From the Back of the Class | Issue 23

From the Back of the Class | Issue 23

What’s the Story, Moriori?

I was going to write something different this week but, because I am a glutton for punishment, I ventured into the stuff.co.nz comments on a piece about the Tino Rangatiratanga flag — and what did I find? Only the same fucking idiots spouting the same fucking idiocy about Moriori that was discredited in the 60s, so, instead, I wrote about that.

The myth on the message boards and one you may have heard yourself is that Moriori — who lived on Rēkohu and Rangihaute in the Chatham Islands — were pre-Māori settlers of New Zealand who “the Māori” (apparently they’re a homogenous group) ate and wiped out. It’s been used by a certain type of European New Zealander to legitimise colonisation and oppression with a sort of schoolyard “nah but Māori did it first so you can’t complain” logic. 

Current archaeology indicates that Moriori migrated to the Chathams from New Zealand in around 1500 — roughly 200 years after the first settlement of New Zealand. Moriori’s peak population was about 2000 and, to prevent inbreeding, marriage between first, second and third cousins was prohibited. Some male infants were castrated for birth control. 

Isolated from the mainland, Moriori developed their unique culture based on a law of peace called Nunuku’s Law after the ancestor Nunuku-whenua. Moriori banned murder and the eating of human flesh because, when there’s only a few of you on an island, you can’t go around beating each other’s brains out and eating the jelly. Warfare is an immense drain on resources. 

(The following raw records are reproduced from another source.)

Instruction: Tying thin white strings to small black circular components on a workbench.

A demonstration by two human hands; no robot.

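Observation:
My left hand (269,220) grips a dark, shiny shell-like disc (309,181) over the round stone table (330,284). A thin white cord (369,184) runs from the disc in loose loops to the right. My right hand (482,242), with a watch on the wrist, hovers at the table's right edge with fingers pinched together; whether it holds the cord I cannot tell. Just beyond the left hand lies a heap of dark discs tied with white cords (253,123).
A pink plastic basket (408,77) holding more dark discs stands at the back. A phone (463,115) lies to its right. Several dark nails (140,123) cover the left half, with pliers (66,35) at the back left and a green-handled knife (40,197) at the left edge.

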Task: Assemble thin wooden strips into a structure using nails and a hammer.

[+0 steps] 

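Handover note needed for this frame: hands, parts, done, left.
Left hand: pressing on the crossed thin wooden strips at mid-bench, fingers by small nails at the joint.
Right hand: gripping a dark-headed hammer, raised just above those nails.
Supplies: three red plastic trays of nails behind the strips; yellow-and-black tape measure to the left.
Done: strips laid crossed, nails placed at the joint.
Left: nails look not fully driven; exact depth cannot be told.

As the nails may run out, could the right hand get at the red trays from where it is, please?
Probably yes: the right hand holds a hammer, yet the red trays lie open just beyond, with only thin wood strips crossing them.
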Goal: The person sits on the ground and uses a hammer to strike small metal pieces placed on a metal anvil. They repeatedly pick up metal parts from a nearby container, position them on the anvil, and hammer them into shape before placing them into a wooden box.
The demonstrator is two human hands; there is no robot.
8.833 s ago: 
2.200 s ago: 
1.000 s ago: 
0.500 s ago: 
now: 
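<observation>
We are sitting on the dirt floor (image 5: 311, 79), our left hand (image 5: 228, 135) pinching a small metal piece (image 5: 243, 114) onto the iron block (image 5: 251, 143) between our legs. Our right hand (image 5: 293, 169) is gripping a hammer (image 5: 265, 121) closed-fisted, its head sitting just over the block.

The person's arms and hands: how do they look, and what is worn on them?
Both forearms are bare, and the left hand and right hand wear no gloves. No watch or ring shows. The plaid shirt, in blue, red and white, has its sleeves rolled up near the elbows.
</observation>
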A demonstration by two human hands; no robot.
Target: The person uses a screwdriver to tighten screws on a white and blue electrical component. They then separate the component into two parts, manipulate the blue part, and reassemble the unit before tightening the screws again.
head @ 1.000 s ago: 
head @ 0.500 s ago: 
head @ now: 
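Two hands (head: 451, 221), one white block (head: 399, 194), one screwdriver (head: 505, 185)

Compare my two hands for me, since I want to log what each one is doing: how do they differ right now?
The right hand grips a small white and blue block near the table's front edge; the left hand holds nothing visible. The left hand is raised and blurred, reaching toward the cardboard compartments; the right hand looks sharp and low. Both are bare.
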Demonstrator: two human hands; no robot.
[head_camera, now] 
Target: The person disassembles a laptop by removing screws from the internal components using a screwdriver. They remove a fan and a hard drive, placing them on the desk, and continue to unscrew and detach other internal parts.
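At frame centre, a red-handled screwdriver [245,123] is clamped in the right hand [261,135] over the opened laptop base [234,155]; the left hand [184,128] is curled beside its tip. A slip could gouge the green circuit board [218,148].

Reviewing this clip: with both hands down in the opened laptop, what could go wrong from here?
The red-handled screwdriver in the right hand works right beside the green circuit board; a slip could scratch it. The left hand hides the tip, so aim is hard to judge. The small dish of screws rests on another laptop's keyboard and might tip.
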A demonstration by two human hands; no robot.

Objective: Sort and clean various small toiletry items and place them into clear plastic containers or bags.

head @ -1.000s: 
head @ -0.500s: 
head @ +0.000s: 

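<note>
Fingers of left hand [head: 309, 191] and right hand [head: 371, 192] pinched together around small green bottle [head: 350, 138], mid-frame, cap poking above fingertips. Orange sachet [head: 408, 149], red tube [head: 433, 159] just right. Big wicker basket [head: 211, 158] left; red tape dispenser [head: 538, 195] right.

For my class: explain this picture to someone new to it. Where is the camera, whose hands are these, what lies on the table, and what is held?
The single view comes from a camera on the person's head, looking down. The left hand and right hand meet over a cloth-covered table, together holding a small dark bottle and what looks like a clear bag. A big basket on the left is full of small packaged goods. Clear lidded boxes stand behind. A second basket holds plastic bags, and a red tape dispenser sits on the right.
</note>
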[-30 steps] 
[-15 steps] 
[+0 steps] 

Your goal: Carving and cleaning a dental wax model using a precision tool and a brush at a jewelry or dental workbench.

In 1791 the British ship Chatham called in at Rēkohu, marking the first contact with Europeans and Māori, some of whom settled on the islands and lived in relative peace with each other. 

In 1835 this peace was shattered when Ngāti Mutunga and Ngāti Tama Māori from Taranaki arrived. They were very poor house-guests and immediately began killing and enslaving the Moriori. Even though the Moriori outnumbered the invaders two to one, they chose to obey Nunuku’s Law and did not fight back. One has to respect their integrity, I suppose, but the tribe was in serious danger of being wiped out. Finally, 28 years late, the government stepped in. 

It was once thought that Moriori had died out in the 1930s, but since the 1990s Moriori have been rebuilding their culture, language and identity. In 2001 the Waitangi Tribunal recognised them as the indigenous people of the Chathams.

This article first appeared in Issue 23, 2015.
Posted 2:24pm Sunday 13th September 2015 by Finbarr Noble.